Talk about Storm

Interview-oriented blogs are presented in Q / A style.


Question1: Briefly introduce Storm?

Answer1:

Storm is a free and open source distributed real-time computing system. Using Storm can easily handle unlimited data streams reliably. Like Hadoop processing big data in batches, Storm can process data in real time.

Storm cluster architecture, as shown below:

Insert picture description here
For the explanation of the above figure:

1. Nimbus (as master, function: distribute code to Supervisor)
The master node of the Storm cluster is responsible for distributing user code and assigning it to the Worker node on the specific Supervisor node to run the Task of the component (Spout / Bolt) corresponding to Topology .

2. Supervisor (as a slave, function: manage the start and termination of the Worker process)
The slave node of the Storm cluster is responsible for managing the start and termination of each Worker process running on the Supervisor node.
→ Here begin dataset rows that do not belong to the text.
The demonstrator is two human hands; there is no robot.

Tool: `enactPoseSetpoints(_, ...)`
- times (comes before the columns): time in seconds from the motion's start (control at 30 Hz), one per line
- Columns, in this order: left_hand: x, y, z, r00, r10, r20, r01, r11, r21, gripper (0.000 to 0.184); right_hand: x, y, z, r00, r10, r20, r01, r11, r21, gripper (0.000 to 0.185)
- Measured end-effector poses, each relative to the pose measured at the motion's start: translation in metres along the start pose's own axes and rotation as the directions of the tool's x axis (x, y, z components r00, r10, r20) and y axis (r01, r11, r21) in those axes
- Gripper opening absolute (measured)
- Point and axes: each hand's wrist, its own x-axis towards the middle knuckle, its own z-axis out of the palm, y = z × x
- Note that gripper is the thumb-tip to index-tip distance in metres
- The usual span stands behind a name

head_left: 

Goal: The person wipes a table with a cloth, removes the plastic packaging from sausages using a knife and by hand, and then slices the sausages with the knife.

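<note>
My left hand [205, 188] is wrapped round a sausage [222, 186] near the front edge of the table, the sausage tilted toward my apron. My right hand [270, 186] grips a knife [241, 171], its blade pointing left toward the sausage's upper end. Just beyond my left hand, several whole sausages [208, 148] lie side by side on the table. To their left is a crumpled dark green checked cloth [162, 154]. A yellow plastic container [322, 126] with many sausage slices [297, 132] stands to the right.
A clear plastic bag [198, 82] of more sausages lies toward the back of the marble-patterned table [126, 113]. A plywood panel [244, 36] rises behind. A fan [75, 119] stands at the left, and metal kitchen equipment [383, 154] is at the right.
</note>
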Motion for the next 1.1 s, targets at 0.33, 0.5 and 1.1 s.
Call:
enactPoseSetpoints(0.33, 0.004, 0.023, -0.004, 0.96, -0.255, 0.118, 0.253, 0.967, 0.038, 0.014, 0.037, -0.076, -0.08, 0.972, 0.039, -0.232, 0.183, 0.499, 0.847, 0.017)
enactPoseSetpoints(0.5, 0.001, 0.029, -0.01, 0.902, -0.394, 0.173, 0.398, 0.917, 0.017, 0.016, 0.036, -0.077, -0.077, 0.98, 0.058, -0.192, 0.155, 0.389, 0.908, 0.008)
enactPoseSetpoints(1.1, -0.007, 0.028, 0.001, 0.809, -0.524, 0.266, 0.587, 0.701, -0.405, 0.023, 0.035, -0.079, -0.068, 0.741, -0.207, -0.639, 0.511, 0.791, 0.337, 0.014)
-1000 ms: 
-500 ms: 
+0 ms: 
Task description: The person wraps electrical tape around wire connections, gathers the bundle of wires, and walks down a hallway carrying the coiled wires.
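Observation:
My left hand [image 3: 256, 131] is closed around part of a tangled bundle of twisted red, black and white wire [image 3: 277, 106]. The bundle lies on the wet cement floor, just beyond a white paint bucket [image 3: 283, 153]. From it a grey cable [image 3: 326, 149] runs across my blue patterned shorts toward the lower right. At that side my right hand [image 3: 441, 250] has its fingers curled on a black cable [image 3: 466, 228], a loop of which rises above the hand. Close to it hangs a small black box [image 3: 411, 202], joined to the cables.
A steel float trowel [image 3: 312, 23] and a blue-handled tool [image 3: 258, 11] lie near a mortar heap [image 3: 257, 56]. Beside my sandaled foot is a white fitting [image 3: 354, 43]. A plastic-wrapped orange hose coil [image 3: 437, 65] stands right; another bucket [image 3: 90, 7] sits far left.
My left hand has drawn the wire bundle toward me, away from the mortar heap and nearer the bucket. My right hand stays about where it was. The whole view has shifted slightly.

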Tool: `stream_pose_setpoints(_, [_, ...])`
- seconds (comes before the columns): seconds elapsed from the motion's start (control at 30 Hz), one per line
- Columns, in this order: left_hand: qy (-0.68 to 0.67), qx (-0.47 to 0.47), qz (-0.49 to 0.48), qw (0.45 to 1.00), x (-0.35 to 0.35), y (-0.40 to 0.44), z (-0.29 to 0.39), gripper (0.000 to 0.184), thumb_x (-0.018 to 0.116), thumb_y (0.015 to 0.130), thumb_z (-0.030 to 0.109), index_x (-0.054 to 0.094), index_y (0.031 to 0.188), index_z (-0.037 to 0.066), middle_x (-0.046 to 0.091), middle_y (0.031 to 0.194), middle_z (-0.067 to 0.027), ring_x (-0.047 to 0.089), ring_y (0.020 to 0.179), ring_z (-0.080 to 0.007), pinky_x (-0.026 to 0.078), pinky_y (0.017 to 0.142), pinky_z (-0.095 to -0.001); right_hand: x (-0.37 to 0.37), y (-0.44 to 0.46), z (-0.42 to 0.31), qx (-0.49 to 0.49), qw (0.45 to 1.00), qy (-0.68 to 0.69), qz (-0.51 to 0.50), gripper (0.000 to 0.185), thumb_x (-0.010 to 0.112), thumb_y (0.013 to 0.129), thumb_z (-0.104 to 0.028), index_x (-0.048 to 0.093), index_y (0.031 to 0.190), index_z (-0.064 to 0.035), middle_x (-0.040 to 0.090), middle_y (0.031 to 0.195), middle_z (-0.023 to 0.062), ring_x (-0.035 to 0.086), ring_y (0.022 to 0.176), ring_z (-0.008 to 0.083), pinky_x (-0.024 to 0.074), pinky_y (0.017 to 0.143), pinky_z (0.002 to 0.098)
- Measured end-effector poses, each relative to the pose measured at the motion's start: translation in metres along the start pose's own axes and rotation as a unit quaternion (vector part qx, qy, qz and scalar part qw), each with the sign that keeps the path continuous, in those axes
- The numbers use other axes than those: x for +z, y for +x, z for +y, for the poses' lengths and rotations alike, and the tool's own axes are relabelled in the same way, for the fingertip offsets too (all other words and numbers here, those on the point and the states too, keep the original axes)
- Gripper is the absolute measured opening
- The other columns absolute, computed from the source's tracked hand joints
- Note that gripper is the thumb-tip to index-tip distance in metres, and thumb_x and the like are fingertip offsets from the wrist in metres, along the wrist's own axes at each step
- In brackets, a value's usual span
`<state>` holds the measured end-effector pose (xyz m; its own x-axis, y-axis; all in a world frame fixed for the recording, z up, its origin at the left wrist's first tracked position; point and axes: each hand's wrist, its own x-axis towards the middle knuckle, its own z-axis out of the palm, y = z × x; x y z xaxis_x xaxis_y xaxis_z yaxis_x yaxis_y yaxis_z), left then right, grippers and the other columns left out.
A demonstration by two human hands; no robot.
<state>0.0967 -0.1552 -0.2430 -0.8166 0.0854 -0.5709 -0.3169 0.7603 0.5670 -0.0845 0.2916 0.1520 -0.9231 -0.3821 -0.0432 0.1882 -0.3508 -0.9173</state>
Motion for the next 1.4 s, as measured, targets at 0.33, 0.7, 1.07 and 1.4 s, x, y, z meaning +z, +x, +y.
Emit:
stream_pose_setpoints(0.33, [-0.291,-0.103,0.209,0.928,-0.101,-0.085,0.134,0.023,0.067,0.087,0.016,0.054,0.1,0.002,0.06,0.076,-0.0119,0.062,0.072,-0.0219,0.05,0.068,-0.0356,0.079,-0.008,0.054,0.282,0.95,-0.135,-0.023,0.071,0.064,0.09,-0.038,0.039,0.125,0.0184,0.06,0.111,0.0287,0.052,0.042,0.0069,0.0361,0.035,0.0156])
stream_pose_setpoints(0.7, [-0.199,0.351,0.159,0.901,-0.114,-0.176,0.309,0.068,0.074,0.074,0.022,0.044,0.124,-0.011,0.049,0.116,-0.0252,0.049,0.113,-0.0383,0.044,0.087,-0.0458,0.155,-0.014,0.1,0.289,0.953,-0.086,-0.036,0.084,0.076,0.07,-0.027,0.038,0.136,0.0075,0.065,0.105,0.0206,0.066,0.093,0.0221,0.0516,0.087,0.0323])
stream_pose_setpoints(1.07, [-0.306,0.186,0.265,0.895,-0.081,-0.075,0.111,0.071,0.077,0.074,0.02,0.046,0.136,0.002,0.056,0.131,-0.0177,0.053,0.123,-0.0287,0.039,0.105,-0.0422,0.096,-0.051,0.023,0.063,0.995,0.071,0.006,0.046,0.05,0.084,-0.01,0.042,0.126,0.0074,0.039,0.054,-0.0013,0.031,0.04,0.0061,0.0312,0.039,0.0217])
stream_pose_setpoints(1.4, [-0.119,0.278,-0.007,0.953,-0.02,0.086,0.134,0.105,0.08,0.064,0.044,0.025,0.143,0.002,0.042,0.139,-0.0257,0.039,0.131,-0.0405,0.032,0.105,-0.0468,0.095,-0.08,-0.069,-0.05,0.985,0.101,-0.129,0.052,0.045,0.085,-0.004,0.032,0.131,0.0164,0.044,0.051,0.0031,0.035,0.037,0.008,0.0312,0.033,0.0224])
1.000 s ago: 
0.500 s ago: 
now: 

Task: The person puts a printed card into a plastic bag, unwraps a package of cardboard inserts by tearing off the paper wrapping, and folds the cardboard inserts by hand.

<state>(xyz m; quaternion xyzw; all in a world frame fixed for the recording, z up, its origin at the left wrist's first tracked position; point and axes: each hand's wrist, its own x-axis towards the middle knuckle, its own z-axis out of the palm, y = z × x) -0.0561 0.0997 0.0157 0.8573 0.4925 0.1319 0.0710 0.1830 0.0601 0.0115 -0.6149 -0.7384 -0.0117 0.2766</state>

Through the supervisor.slots.ports configuration item in Storm's configuration file, you can specify the maximum number of slots allowed on a Supervisor. Each slot is uniquely identified by a port number, and a port number corresponds to a Worker process (if the Worker process is start up).

3. Worker (a process
that specifically processes component logic ) runs a process that specifically processes component logic. There are only two types of tasks that Worker runs, one is Spout task and the other is Bolt task.

4.
Each spout / bolt thread in Task worker is called a task. After storm 0.8, the task no longer corresponds to a physical thread. Tasks with different spout / bolt may share a physical thread, which is called an executor.

5. ZooKeeper is
used to coordinate Nimbus and Supervisor. If the Supervisor is unable to run Topology due to a problem, Nimbus will immediately sense and redistribute Topology to run on other available Supervisors.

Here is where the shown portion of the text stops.